= Beginning of Section =

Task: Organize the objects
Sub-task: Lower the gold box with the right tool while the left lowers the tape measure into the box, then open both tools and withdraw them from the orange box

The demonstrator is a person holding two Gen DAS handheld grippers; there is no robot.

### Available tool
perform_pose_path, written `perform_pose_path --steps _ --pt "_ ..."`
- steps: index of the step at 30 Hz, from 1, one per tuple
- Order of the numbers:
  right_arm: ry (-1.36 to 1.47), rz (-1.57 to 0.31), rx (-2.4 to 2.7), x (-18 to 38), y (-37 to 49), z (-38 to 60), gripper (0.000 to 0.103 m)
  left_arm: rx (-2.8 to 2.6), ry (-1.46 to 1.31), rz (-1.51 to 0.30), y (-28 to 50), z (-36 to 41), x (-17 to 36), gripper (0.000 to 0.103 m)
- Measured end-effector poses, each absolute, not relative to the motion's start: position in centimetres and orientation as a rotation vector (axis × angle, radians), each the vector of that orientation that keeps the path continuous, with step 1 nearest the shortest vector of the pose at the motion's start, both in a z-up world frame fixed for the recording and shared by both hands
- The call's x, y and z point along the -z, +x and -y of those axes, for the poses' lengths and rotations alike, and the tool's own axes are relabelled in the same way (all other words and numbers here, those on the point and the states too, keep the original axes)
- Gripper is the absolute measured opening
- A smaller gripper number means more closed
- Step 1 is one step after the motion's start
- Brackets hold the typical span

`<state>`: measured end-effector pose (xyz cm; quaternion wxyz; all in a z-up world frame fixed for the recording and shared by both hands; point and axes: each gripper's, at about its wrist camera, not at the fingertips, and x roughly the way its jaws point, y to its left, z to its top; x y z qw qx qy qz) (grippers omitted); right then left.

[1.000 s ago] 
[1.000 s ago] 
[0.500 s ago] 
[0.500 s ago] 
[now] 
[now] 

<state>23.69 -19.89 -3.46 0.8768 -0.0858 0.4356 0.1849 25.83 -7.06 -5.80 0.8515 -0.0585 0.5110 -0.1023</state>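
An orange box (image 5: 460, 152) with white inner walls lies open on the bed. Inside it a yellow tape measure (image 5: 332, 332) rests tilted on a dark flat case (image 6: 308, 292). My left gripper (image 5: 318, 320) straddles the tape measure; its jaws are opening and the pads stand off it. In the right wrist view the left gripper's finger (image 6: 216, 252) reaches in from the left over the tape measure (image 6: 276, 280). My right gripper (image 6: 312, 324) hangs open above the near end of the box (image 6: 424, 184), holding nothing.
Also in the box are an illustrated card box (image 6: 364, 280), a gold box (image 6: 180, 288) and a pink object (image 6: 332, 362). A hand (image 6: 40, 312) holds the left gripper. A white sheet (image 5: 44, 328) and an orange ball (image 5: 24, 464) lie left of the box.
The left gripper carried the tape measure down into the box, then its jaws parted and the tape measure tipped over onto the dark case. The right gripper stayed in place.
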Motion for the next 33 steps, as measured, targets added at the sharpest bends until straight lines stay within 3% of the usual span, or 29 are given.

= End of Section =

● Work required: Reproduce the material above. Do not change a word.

● Written response:
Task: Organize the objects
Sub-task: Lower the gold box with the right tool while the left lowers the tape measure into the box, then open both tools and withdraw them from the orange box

The demonstrator is a person holding two Gen DAS handheld grippers; there is no robot.

### Available tool
perform_pose_path, written `perform_pose_path --steps _ --pt "_ ..."`
- steps: index of the step at 30 Hz, from 1, one per tuple
- Order of the numbers:
  right_arm: ry (-1.36 to 1.47), rz (-1.57 to 0.31), rx (-2.4 to 2.7), x (-18 to 38), y (-37 to 49), z (-38 to 60), gripper (0.000 to 0.103 m)
  left_arm: rx (-2.8 to 2.6), ry (-1.46 to 1.31), rz (-1.51 to 0.30), y (-28 to 50), z (-36 to 41), x (-17 to 36), gripper (0.000 to 0.103 m)
- Measured end-effector poses, each absolute, not relative to the motion's start: position in centimetres and orientation as a rotation vector (axis × angle, radians), each the vector of that orientation that keeps the path continuous, with step 1 nearest the shortest vector of the pose at the motion's start, both in a z-up world frame fixed for the recording and shared by both hands
- The call's x, y and z point along the -z, +x and -y of those axes, for the poses' lengths and rotations alike, and the tool's own axes are relabelled in the same way (all other words and numbers here, those on the point and the states too, keep the original axes)
- Gripper is the absolute measured opening
- A smaller gripper number means more closed
- Step 1 is one step after the motion's start
- Brackets hold the typical span

`<state>`: measured end-effector pose (xyz cm; quaternion wxyz; all in a z-up world frame fixed for the recording and shared by both hands; point and axes: each gripper's, at about its wrist camera, not at the fingertips, and x roughly the way its jaws point, y to its left, z to its top; x y z qw qx qy qz) (grippers omitted); right then left.

[1.000 s ago] 
[1.000 s ago] 
[0.500 s ago] 
[0.500 s ago] 
[now] 
[now] 

<state>23.69 -19.89 -3.46 0.8768 -0.0858 0.4356 0.1849 25.83 -7.06 -5.80 0.8515 -0.0585 0.5110 -0.1023</state>
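An orange box (image 5: 460, 152) with white inner walls lies open on the bed. Inside it a yellow tape measure (image 5: 332, 332) rests tilted on a dark flat case (image 6: 308, 292). My left gripper (image 5: 318, 320) straddles the tape measure; its jaws are opening and the pads stand off it. In the right wrist view the left gripper's finger (image 6: 216, 252) reaches in from the left over the tape measure (image 6: 276, 280). My right gripper (image 6: 312, 324) hangs open above the near end of the box (image 6: 424, 184), holding nothing.
Also in the box are an illustrated card box (image 6: 364, 280), a gold box (image 6: 180, 288) and a pink object (image 6: 332, 362). A hand (image 6: 40, 312) holds the left gripper. A white sheet (image 5: 44, 328) and an orange ball (image 5: 24, 464) lie left of the box.
The left gripper carried the tape measure down into the box, then its jaws parted and the tape measure tipped over onto the dark case. The right gripper stayed in place.
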Motion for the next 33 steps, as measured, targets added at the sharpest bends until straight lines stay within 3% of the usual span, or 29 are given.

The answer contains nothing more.